= Beginning of Section =

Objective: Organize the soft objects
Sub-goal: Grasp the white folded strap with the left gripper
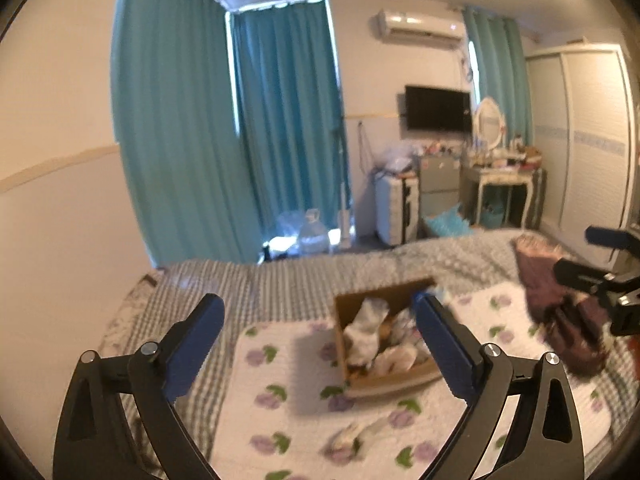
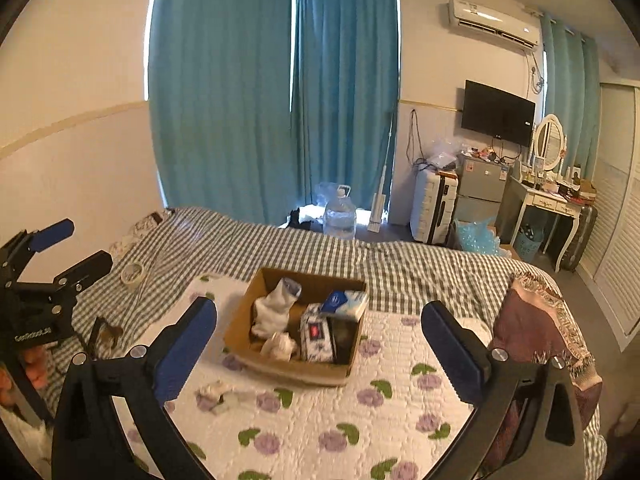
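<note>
A brown cardboard box (image 2: 280, 368) sits on a white floral quilt (image 2: 360, 432) on the bed. It holds white socks (image 2: 276, 308) and tissue packs (image 2: 320, 332). A small crumpled white sock (image 2: 216, 390) lies on the quilt in front of the box, left of centre. In the left wrist view the box (image 1: 384, 382) and the loose sock (image 1: 352, 438) are blurred. My left gripper (image 1: 320, 348) is open and empty above the quilt. My right gripper (image 2: 320, 348) is open and empty, facing the box.
A dark maroon patterned cloth (image 2: 544, 332) lies at the bed's right side. A tape roll (image 2: 133, 273) lies on the checked bedsheet (image 2: 400, 268) at left. Beyond the bed stand a water jug (image 2: 339, 216), a suitcase (image 2: 434, 208) and a dressing table (image 2: 552, 204).
</note>
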Tool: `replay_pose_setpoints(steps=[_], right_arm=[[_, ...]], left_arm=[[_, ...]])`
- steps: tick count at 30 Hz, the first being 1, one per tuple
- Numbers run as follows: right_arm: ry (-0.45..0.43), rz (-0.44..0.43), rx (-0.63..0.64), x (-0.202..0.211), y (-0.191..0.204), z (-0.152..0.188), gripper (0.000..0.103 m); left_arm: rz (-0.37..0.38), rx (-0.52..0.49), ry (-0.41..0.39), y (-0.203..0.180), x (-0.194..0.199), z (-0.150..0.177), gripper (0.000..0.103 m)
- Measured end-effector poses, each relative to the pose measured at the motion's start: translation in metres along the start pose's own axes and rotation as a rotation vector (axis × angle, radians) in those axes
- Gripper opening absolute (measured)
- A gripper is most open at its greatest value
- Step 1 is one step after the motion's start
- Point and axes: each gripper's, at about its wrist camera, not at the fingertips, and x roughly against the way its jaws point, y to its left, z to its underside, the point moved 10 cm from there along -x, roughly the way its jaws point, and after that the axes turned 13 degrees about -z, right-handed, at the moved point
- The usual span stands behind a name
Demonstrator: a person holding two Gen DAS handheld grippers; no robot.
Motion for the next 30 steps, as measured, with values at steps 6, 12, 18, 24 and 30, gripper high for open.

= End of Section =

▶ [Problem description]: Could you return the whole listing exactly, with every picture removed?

▶ [Result]:
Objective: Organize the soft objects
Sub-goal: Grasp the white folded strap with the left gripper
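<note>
A brown cardboard box (image 2: 280, 368) sits on a white floral quilt (image 2: 360, 432) on the bed. It holds white socks (image 2: 276, 308) and tissue packs (image 2: 320, 332). A small crumpled white sock (image 2: 216, 390) lies on the quilt in front of the box, left of centre. In the left wrist view the box (image 1: 384, 382) and the loose sock (image 1: 352, 438) are blurred. My left gripper (image 1: 320, 348) is open and empty above the quilt. My right gripper (image 2: 320, 348) is open and empty, facing the box.
A dark maroon patterned cloth (image 2: 544, 332) lies at the bed's right side. A tape roll (image 2: 133, 273) lies on the checked bedsheet (image 2: 400, 268) at left. Beyond the bed stand a water jug (image 2: 339, 216), a suitcase (image 2: 434, 208) and a dressing table (image 2: 552, 204).
</note>
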Tool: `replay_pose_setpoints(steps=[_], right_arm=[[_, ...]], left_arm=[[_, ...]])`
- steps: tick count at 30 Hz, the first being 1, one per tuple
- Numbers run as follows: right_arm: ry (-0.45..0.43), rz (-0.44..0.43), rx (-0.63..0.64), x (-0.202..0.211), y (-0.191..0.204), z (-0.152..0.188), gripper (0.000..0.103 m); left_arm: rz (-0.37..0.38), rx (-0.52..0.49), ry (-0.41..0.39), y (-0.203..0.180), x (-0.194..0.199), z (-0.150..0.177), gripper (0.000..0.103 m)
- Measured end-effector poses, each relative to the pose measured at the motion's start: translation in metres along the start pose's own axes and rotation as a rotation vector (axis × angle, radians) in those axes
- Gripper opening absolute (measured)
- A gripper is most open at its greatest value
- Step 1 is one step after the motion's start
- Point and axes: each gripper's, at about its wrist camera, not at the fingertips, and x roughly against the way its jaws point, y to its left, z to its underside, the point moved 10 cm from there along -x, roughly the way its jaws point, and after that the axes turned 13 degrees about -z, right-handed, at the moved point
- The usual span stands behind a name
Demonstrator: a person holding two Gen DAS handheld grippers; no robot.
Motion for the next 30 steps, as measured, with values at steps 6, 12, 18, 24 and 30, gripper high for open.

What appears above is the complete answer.